What you will do:
Each line that contains "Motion" needs to be copied from the listing.
►
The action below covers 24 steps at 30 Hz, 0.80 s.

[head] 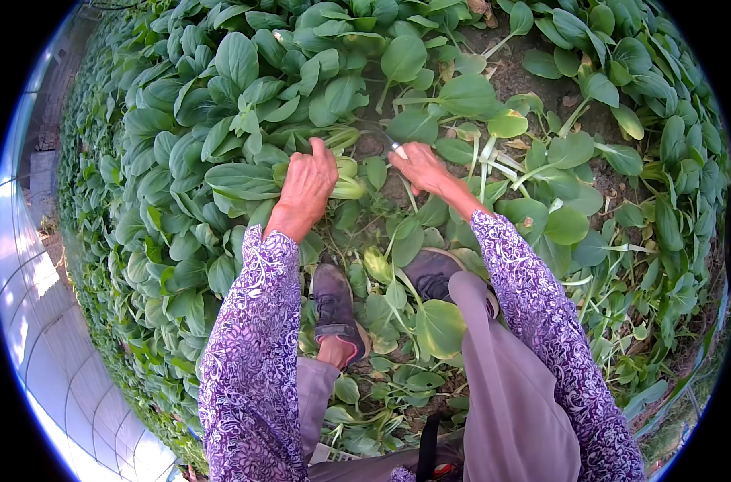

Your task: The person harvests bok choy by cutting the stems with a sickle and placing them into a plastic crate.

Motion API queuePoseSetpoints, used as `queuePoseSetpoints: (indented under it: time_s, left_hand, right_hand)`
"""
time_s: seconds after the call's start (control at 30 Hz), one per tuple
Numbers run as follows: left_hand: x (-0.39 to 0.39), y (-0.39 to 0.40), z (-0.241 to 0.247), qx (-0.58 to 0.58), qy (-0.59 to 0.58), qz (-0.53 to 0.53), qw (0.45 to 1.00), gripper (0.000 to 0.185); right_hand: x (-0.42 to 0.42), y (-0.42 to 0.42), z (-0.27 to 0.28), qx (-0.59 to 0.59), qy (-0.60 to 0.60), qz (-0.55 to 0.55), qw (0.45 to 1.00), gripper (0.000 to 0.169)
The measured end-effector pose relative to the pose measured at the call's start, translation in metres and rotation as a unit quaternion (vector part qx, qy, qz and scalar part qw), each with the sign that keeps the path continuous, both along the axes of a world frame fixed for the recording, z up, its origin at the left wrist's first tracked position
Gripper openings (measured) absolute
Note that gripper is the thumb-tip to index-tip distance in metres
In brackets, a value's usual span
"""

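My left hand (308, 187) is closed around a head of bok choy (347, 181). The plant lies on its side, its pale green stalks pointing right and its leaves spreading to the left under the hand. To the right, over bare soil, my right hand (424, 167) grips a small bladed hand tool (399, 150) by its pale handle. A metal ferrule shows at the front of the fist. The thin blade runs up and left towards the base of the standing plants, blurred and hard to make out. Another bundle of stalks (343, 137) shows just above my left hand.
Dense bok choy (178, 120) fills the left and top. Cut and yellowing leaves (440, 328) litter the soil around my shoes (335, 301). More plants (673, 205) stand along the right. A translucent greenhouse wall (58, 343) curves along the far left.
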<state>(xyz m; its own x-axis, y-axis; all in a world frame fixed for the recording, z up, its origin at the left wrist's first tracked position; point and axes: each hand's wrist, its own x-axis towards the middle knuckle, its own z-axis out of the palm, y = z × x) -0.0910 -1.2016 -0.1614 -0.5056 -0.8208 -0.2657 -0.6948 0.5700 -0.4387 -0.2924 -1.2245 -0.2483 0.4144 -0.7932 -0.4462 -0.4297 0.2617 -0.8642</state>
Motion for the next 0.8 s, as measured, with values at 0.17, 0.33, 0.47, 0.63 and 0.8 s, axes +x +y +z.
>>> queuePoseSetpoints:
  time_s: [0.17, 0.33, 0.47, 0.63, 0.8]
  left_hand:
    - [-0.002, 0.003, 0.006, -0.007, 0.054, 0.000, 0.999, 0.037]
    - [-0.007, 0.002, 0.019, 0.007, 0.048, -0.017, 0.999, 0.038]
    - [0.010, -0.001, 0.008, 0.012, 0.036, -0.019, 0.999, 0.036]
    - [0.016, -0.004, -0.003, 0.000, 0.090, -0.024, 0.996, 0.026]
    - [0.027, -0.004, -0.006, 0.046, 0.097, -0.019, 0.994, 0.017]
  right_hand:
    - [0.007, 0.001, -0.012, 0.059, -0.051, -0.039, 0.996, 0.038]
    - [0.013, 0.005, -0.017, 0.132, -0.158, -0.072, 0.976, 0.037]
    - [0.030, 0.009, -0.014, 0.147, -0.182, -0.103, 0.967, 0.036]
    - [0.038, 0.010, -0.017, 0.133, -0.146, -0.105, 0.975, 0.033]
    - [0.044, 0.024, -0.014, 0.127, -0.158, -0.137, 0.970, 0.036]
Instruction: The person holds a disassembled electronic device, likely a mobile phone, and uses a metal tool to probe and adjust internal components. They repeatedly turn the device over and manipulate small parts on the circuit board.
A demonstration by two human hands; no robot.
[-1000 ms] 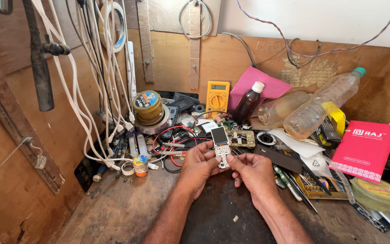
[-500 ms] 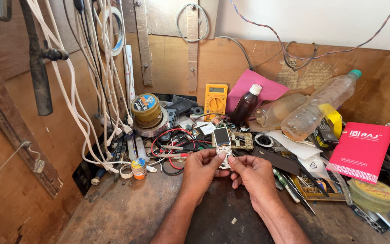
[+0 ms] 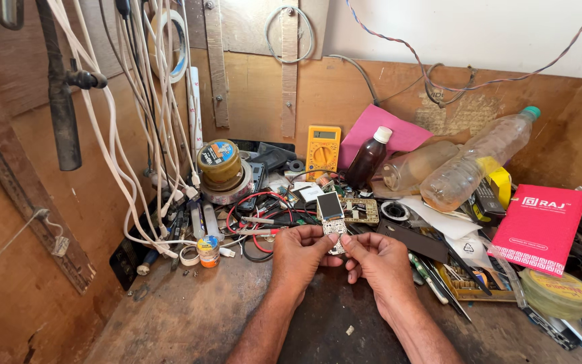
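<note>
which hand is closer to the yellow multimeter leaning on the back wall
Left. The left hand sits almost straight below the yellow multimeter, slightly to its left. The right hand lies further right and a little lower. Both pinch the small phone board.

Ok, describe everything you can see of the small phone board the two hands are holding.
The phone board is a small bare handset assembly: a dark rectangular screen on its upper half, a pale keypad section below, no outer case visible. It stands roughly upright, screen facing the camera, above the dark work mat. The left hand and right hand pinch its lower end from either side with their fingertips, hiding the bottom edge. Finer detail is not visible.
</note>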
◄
Answer to this exercise:
Motion API queuePoseSetpoints, used as `queuePoseSetpoints: (indented under it: time_s, left_hand, right_hand)`
Motion for the next 0.8 s, as measured, with values at 0.17, 0.33, 0.47, 0.63 and 0.8 s, axes +x +y +z.

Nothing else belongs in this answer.